Whenever a false positive detections is found up, avast members are known to react rather quicly and unblock.
Anyway I like to thank you for reporting here and the responsible attitude towards the security of your website’s visitors.
I wished a lot of other website owners and webmasters acted accordingly. :wink:

kind regards,

polonus

Hello polonus!

Thanks for hard site checking :slight_smile:

There are some strange problem with avast team: I was make 2 tickets to its support in last week and receive 2 positive answers that site is good and will be removed from blacklist at update, but this still not happen.

Pol provided an e-mail, did you try it yet…!?

Hello,
domain was unblocked yesterday.

Milos

mvs,
solved by avast within 24 hours :wink:

WAT?! I check this test 5 or 6 times in different browser and get "No alerts detected" and no one other problem.
The internet is like a ocean, it is always in motion. When I checked there was one domain on the same IDS that had 185(!) level 1 issues. It can ofcourse be the host removed it, or the owners of the site removed it after I ran the test and before you did.

A redirection is by default suspicious.
This doesn’t mean it is bad by default, just that it can be.
It depends on how and why the redirection takes place.
Example:
I have www.ache.nl and it is about malware checking (and some other things)
I can create a subdomain like scanformalware.ache.nl
Just to make it easier for people to find my site.
Ofcourse it is not needed to have a duplicate site on each (sub)domain.
So I redirect from scanformalware.ache.nl to www.ache.nl
That way I only have to maintain one website.
Completely legitimate and not harmful at all.
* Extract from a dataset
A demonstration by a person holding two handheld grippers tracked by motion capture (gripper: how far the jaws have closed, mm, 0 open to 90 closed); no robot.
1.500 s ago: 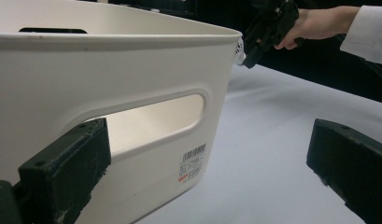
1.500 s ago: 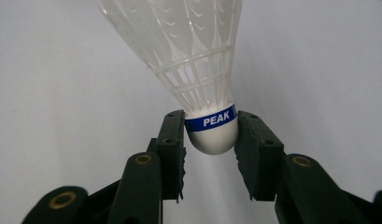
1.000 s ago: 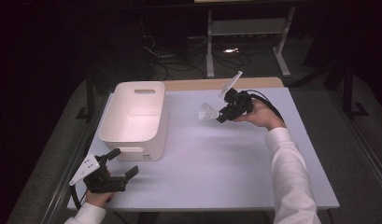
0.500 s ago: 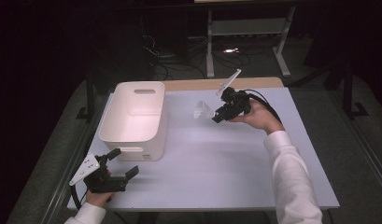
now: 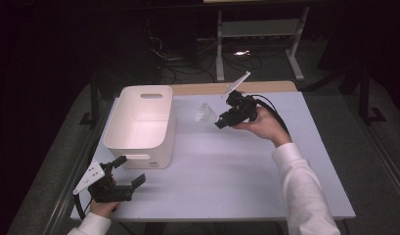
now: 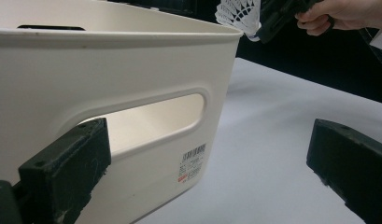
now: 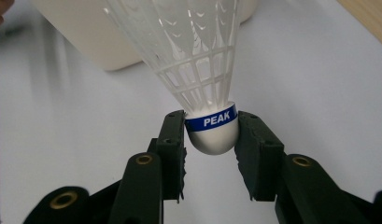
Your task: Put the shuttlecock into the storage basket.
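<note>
A white plastic shuttlecock (image 7: 198, 70) with a blue band marked PEAK is pinched at its rounded head by my right gripper (image 7: 211, 135). In the high view that right gripper (image 5: 222, 121) holds the shuttlecock (image 5: 205, 113) in the air, skirt pointing left, just right of the white bin (image 5: 141, 100). The left gripper view catches the shuttlecock (image 6: 239, 13) above the bin's rim. My left gripper (image 5: 129, 174) rests open at the table's front left corner, jaws wide apart facing the bin's handle wall (image 6: 132, 116), holding nothing.
The bin is an open white tub with handle slots and looks empty inside. The pale table (image 5: 227, 171) spreads out right of and in front of it. A wooden strip (image 5: 207, 88) runs along the far edge. Dark floor and a metal stand lie beyond.
My right gripper has carried the shuttlecock leftward, closer to the bin. The left gripper has stayed in place at the front left corner.
</note>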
But a redirection can also take a visitor to “takemymoneyaway.please.com
Which is a scam site.
In that case a redirection is ofcourse not wanted.
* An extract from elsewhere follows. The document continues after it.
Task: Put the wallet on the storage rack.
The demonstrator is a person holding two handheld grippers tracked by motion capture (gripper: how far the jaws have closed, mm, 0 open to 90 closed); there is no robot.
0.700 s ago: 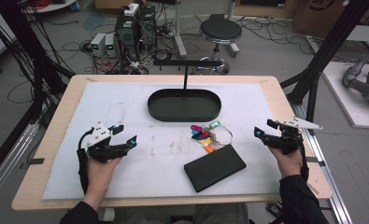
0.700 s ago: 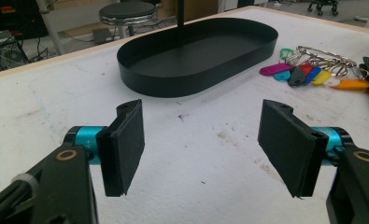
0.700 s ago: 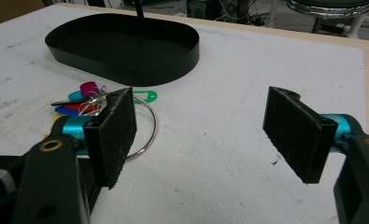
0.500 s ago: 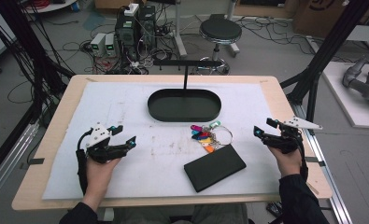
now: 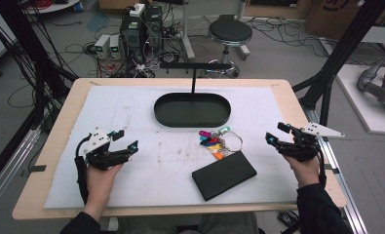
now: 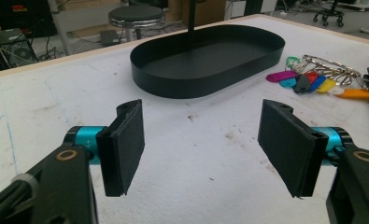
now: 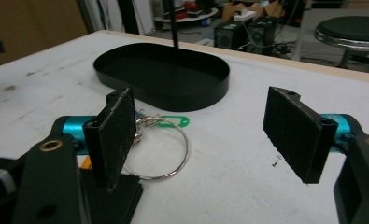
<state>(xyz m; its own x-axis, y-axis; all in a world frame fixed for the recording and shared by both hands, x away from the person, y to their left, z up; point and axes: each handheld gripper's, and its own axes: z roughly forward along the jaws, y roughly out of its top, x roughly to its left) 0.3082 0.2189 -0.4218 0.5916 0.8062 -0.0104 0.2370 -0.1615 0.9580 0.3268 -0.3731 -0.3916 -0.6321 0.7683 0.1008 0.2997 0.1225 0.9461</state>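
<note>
step: both hands are idling, nothing picked up
claws: left gripper (image 5: pixel 124 140) and right gripper (image 5: pixel 276 134) are gaping wide, holding nothing
next: keys (image 5: pixel 215 142) are sitting at 6 o'clock of tray (image 5: pixel 192 120), probably calling for a pinch

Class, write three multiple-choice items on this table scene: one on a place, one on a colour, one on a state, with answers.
1. Where does the key bunch lie?
A. in the tray
B. between the tray and the black case
C. on the case

2. What colour is the tray?
A. black
B. white
C. red

3. How is the left gripper?
A. shut on keys
B. shut, empty
C. open, empty

Answers: B, the keys rest on the mat between both; A, its walls and floor are black; C, the jaws stand apart over bare mat.
</note>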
So, which real problems/suspicious make site blacklisted and can I resolve it and delete site from blacklist?
It depends on the blacklist. Some allow you to contact them to ask for a review/removal of the domain. Others don't allow you (like apews, which you can't take serious since they never cleanup their database)

Anyway, most important is that the experts of avast had a look and the domain was removed from the block list.
Every user with the latest updates for avast should be able to visit the domain without any problems now. :slight_smile:

If you run into a problem or have a question, you know where to find this webboard :wink:

Hi mvs, Eddy and Milos,

Always like it when a thread like this one ends in a success story and can get a final: SOLVED added to it.
All parties involved gain by this and most important the visitors of a partucular site will run less risks.
So to all website owners and webmasters alike whenever a problem arrives report your issues here,

polonus

Yes, this topic have happy end. Thanks all for all support!